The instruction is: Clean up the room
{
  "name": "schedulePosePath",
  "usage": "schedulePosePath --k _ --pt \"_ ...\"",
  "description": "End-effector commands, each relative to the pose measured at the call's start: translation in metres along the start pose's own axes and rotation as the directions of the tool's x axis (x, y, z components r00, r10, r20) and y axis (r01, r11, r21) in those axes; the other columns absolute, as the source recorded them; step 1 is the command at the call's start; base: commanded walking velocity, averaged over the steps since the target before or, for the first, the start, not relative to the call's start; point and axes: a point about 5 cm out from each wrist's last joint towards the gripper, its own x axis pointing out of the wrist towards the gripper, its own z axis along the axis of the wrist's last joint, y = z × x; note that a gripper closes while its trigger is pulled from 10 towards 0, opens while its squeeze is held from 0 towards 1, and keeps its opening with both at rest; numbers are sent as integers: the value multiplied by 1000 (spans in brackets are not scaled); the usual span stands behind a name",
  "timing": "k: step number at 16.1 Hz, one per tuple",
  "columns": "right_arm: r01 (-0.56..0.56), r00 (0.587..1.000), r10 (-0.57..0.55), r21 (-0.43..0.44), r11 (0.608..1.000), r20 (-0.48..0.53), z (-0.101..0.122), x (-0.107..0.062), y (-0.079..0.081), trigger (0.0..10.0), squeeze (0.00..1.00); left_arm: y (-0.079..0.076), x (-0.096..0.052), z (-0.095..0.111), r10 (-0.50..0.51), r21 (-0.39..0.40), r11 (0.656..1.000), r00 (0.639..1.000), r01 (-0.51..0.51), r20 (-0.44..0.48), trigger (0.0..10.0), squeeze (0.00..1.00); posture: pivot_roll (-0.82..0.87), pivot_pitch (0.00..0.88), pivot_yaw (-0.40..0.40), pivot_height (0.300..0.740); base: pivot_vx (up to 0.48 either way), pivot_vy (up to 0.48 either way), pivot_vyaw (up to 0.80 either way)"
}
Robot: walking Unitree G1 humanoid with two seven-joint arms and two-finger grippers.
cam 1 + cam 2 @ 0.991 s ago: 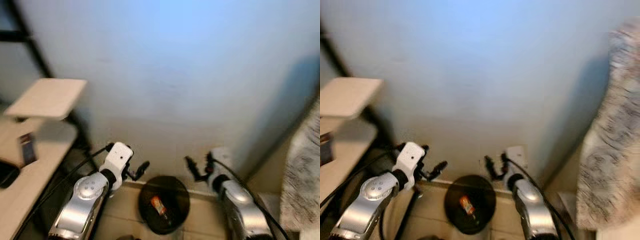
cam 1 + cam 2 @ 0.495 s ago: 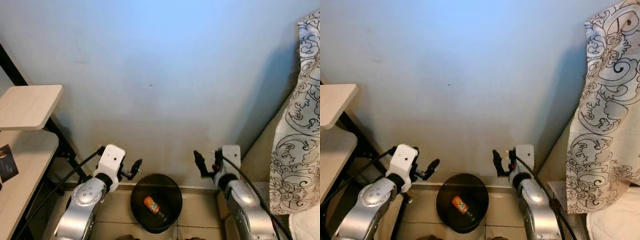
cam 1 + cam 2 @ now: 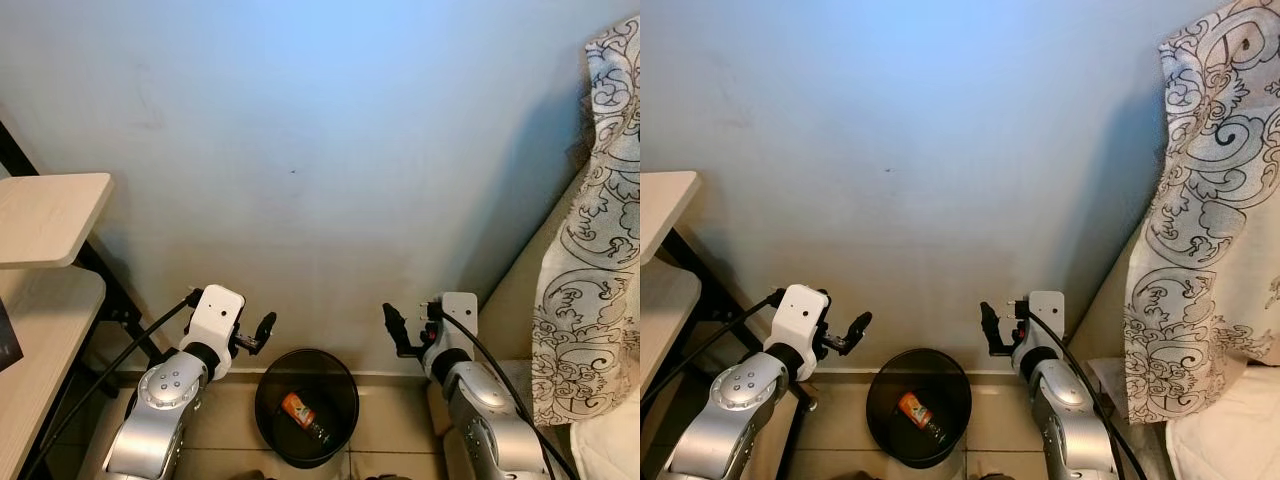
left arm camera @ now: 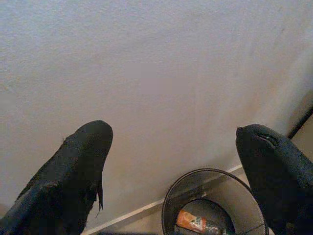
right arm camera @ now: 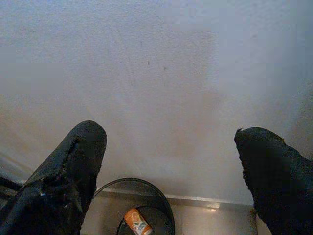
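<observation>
Bin [image 3: 305, 400] against wall [image 3: 330, 180], flanked by 2 end effectors

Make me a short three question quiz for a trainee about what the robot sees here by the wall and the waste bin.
1. True or false: the black waste bin stands on the floor against the wall, between the two arms.
2. What lies inside the bin? A) an orange-labelled bottle B) a sock C) a book
3. Fill in: the left hand and the right hand both have their fingers ____ and hold nothing.

Key: 1 true. 2 A, the orange-labelled bottle. 3 open.
</observation>
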Motion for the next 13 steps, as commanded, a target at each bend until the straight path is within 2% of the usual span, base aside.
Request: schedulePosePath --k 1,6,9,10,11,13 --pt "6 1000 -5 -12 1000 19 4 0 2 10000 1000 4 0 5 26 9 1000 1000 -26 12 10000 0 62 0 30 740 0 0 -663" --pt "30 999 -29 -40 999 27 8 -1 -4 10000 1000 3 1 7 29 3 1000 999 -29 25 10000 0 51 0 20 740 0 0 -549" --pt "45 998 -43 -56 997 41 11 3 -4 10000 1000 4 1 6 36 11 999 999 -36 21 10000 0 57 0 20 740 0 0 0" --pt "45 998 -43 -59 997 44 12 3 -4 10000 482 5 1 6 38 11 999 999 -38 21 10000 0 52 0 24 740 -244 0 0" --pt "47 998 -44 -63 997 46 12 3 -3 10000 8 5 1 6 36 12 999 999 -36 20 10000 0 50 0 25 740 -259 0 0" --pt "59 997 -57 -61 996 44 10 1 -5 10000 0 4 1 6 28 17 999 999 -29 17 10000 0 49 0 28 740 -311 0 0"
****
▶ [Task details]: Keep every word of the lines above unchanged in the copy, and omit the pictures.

▶ [Response area]:
The instruction is: Clean up the room
{
  "name": "schedulePosePath",
  "usage": "schedulePosePath --k _ --pt \"_ ...\"",
  "description": "End-effector commands, each relative to the pose measured at the call's start: translation in metres along the start pose's own axes and rotation as the directions of the tool's x axis (x, y, z components r00, r10, r20) and y axis (r01, r11, r21) in those axes; the other columns absolute, as the source recorded them; step 1 is the command at the call's start; base: commanded walking velocity, averaged over the steps since the target before or, for the first, the start, not relative to the call's start; point and axes: a point about 5 cm out from each wrist's last joint towards the gripper, its own x axis pointing out of the wrist towards the gripper, its own z axis along the axis of the wrist's last joint, y = z × x; note that a gripper closes while its trigger is pulled from 10 towards 0, opens while its squeeze is held from 0 towards 1, and keeps its opening with both at rest; numbers are sent as integers: the value multiplied by 1000 (spans in brackets are not scaled); the usual span stands behind a name",
  "timing": "k: step number at 16.1 Hz, one per tuple",
  "columns": "right_arm: r01 (-0.56..0.56), r00 (0.587..1.000), r10 (-0.57..0.55), r21 (-0.43..0.44), r11 (0.608..1.000), r20 (-0.48..0.53), z (-0.101..0.122), x (-0.107..0.062), y (-0.079..0.081), trigger (0.0..10.0), squeeze (0.00..1.00); left_arm: y (-0.079..0.076), x (-0.096..0.052), z (-0.095..0.111), r10 (-0.50..0.51), r21 (-0.39..0.40), r11 (0.656..1.000), r00 (0.639..1.000), r01 (-0.51..0.51), r20 (-0.44..0.48), trigger (0.0..10.0), squeeze (0.00..1.00); posture: pivot_roll (-0.82..0.87), pivot_pitch (0.00..0.88), pivot_yaw (-0.40..0.40), pivot_height (0.300..0.740); base: pivot_vx (up to 0.48 either way), pivot_vy (up to 0.48 either way), pivot_vyaw (up to 0.80 either way)"
}
Robot: walking Unitree G1 humanoid with two seven-joint arms and two-finger grippers.
cam 1 + cam 2 @ 0.991 s ago: 
cam 1 + cam 2 @ 0.495 s ago: 
cam 1 + cam 2 @ now: 
left arm camera @ now: 
right arm camera @ now: 
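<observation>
Bin [image 3: 305, 400] against wall [image 3: 330, 180], flanked by 2 end effectors

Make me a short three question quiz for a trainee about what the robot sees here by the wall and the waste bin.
1. True or false: the black waste bin stands on the floor against the wall, between the two arms.
2. What lies inside the bin? A) an orange-labelled bottle B) a sock C) a book
3. Fill in: the left hand and the right hand both have their fingers ____ and hold nothing.

Key: 1 true. 2 A, the orange-labelled bottle. 3 open.
</observation>
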Motion for the next 13 steps, as commanded, a target at each bend until the straight path is within 2% of the usual span, base aside.
Request: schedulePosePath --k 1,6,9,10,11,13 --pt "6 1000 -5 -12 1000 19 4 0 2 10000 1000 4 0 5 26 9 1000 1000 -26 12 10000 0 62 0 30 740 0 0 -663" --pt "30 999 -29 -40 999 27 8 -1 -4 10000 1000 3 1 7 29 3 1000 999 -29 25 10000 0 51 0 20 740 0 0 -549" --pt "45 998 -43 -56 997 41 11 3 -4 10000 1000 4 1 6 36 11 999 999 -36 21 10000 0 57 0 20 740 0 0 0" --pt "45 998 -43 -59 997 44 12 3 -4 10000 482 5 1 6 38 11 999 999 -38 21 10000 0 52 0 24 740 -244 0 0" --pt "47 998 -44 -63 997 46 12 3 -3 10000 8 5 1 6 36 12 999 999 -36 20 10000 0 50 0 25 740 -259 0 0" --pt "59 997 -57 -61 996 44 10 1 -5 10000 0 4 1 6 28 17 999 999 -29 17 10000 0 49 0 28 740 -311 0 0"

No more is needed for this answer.